[Start of Attachment]

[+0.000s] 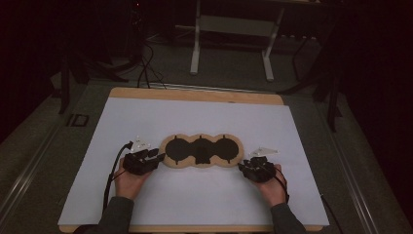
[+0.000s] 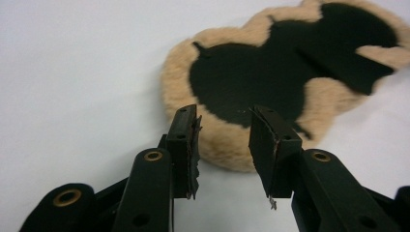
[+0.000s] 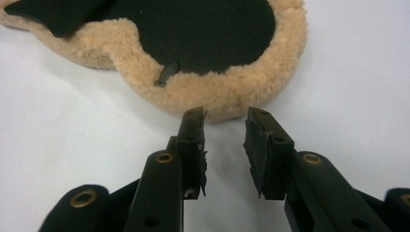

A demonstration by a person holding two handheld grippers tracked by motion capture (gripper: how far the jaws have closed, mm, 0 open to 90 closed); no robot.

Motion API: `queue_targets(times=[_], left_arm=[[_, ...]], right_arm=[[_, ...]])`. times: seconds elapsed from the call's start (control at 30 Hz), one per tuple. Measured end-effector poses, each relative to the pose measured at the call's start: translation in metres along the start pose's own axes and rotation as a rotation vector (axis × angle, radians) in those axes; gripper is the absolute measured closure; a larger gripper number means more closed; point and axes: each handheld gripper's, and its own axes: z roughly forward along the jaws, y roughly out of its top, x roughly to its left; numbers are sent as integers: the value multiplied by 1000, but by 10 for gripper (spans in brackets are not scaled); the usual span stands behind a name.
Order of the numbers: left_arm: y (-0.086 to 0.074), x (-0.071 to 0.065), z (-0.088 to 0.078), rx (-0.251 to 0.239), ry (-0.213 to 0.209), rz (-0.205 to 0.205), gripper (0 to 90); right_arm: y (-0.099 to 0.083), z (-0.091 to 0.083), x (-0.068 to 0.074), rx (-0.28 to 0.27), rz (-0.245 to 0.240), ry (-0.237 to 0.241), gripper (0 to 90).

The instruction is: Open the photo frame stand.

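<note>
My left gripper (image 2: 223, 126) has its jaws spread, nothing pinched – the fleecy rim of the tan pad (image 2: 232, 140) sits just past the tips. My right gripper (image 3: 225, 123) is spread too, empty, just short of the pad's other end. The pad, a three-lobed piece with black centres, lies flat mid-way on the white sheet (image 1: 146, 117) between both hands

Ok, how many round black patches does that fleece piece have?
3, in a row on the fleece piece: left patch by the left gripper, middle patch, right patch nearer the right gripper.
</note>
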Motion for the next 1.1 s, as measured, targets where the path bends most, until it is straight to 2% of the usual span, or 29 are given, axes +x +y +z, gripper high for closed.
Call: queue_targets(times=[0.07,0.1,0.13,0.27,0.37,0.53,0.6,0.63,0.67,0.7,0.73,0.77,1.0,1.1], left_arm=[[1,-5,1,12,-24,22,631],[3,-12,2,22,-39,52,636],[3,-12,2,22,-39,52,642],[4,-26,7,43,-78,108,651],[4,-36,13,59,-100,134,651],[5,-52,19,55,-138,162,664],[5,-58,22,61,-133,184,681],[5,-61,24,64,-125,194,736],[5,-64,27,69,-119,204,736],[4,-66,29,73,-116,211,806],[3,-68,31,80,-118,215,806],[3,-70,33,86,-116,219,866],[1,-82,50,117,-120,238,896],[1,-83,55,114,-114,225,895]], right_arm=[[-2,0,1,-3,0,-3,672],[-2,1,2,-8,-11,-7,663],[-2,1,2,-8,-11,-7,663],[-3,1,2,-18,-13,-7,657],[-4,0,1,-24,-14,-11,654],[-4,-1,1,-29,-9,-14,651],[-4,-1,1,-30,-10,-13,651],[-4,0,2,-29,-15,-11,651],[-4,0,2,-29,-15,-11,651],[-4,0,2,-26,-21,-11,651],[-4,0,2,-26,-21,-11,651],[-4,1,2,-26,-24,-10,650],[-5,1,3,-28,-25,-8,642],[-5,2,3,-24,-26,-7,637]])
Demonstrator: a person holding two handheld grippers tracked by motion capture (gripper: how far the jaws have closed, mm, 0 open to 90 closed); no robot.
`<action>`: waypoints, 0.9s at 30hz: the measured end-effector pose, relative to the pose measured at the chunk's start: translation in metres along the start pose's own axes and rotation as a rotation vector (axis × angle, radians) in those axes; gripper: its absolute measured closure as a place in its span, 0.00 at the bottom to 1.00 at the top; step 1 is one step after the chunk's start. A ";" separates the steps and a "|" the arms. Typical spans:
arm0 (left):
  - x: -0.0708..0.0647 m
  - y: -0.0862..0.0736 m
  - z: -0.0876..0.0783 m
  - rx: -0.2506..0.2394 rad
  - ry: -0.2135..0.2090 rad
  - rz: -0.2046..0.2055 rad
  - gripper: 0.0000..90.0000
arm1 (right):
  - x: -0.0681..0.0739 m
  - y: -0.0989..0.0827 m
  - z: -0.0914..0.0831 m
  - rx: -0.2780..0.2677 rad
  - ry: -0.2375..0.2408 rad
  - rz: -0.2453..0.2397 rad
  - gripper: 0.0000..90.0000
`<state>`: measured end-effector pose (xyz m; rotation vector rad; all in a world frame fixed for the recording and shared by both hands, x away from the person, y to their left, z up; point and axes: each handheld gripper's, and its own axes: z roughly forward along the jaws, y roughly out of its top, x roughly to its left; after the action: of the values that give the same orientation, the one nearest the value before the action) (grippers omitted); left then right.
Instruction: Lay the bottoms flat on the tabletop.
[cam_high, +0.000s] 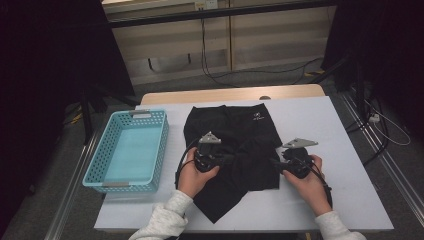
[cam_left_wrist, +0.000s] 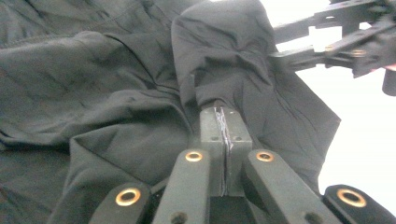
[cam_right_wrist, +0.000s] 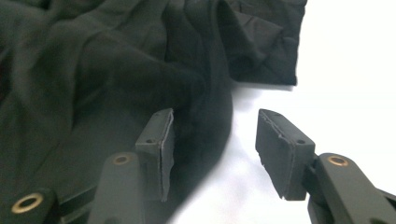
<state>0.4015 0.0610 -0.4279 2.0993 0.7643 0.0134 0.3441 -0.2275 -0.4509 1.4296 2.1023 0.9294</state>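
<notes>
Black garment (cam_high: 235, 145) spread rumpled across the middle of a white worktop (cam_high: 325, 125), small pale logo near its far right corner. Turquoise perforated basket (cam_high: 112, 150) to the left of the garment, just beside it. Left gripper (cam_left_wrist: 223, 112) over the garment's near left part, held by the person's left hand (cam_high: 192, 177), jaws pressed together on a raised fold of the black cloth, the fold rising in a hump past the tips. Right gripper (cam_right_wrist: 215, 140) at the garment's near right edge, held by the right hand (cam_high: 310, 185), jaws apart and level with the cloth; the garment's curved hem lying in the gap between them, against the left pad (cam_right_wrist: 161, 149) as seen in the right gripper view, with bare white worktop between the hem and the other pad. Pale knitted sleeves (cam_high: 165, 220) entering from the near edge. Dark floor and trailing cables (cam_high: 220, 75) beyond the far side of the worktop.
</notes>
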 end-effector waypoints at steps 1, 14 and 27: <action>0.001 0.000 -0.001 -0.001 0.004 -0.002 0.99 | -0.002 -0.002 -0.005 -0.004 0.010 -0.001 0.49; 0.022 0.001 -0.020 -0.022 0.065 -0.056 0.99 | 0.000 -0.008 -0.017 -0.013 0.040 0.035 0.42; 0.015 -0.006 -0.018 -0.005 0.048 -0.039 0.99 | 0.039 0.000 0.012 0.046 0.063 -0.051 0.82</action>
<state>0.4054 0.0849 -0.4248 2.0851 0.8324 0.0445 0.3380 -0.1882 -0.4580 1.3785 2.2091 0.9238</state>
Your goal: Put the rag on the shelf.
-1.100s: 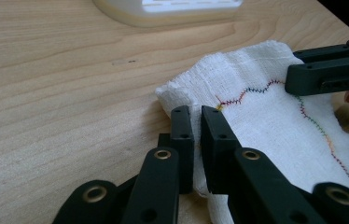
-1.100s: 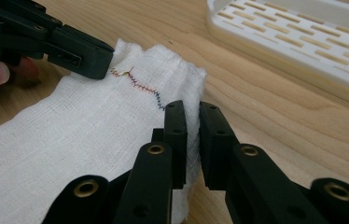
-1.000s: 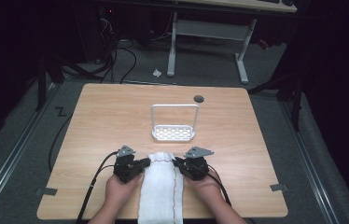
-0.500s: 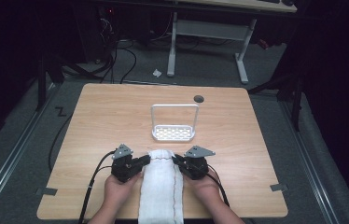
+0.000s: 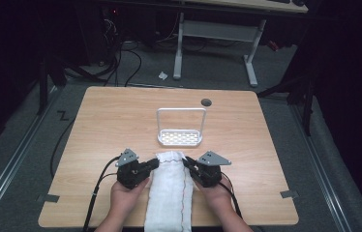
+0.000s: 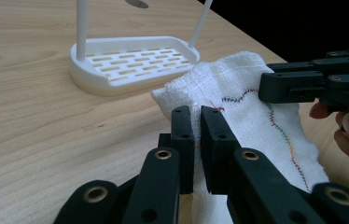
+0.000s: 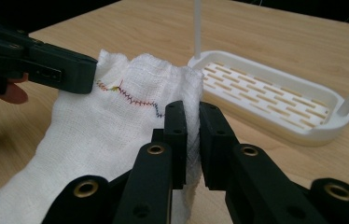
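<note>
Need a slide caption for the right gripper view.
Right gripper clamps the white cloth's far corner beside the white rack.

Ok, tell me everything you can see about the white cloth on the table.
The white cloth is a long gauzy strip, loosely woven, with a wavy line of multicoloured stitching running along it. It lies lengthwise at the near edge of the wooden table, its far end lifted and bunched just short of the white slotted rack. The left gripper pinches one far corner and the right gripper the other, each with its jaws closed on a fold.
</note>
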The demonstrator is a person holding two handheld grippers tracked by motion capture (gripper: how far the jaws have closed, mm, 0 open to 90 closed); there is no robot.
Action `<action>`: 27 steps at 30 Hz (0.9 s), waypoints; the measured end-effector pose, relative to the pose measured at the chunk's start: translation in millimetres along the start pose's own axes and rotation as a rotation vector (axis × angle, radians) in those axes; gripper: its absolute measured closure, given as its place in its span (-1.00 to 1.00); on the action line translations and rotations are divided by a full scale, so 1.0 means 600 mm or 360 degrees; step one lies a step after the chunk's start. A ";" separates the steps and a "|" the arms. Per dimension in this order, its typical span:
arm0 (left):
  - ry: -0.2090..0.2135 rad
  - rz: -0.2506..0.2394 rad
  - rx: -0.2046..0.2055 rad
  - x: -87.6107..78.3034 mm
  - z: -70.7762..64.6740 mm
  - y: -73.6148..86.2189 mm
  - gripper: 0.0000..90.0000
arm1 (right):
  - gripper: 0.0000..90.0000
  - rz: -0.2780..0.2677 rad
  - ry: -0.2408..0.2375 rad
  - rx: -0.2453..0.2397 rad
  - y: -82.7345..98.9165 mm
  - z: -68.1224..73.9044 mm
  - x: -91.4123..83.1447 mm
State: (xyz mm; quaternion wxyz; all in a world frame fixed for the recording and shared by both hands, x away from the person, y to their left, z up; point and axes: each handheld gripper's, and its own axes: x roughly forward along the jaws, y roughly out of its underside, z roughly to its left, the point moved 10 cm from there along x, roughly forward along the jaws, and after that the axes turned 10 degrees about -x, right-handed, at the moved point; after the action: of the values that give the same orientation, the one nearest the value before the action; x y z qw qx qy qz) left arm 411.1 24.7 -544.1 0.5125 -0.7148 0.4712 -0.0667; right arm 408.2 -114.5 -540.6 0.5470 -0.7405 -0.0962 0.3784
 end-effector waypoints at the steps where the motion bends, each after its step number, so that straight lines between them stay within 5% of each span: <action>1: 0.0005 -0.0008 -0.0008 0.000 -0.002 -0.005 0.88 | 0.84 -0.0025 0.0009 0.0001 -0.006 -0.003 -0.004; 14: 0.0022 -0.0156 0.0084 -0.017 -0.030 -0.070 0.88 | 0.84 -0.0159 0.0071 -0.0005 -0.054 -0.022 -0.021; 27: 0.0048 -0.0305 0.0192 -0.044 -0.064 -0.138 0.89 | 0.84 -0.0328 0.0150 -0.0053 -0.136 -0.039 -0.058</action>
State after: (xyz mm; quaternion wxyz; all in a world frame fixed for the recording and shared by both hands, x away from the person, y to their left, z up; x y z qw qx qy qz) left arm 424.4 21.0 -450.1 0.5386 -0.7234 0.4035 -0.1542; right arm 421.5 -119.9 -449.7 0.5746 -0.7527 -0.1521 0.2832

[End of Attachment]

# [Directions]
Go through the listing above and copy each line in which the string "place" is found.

# [Solution to this task]
`<action>`: waypoints, 0.9s at 30hz: the measured end-effector pose, relative to the pose measured at the chunk's start: translation in metres along the start pose's own axes and rotation as a rotation vector (axis × angle, radians) in those axes; gripper: its absolute measured closure as a place in its span, 0.00 at the bottom to 1.00 at the top; step 1 is one step after the chunk's start. A ";" separates the steps and a "|" the arms. Typical spans:
Action `<action>`: 27 steps at 30 Hz (0.9 s), waypoints; the measured end-effector pose, relative to the pose measured at the chunk's start: translation in millimetres along the start pose's own axes and rotation as a rotation vector (axis × angle, radians) in those axes; gripper: its absolute measured closure, given as its place in its span (-1.00 to 1.00); on the action line translations and rotations are divided by a full scale, so 1.0 means 600 mm or 360 degrees; step one lies a step after the chunk's start. A ";" separates the steps and a "|" the arms. Per dimension in this order, its typical span:

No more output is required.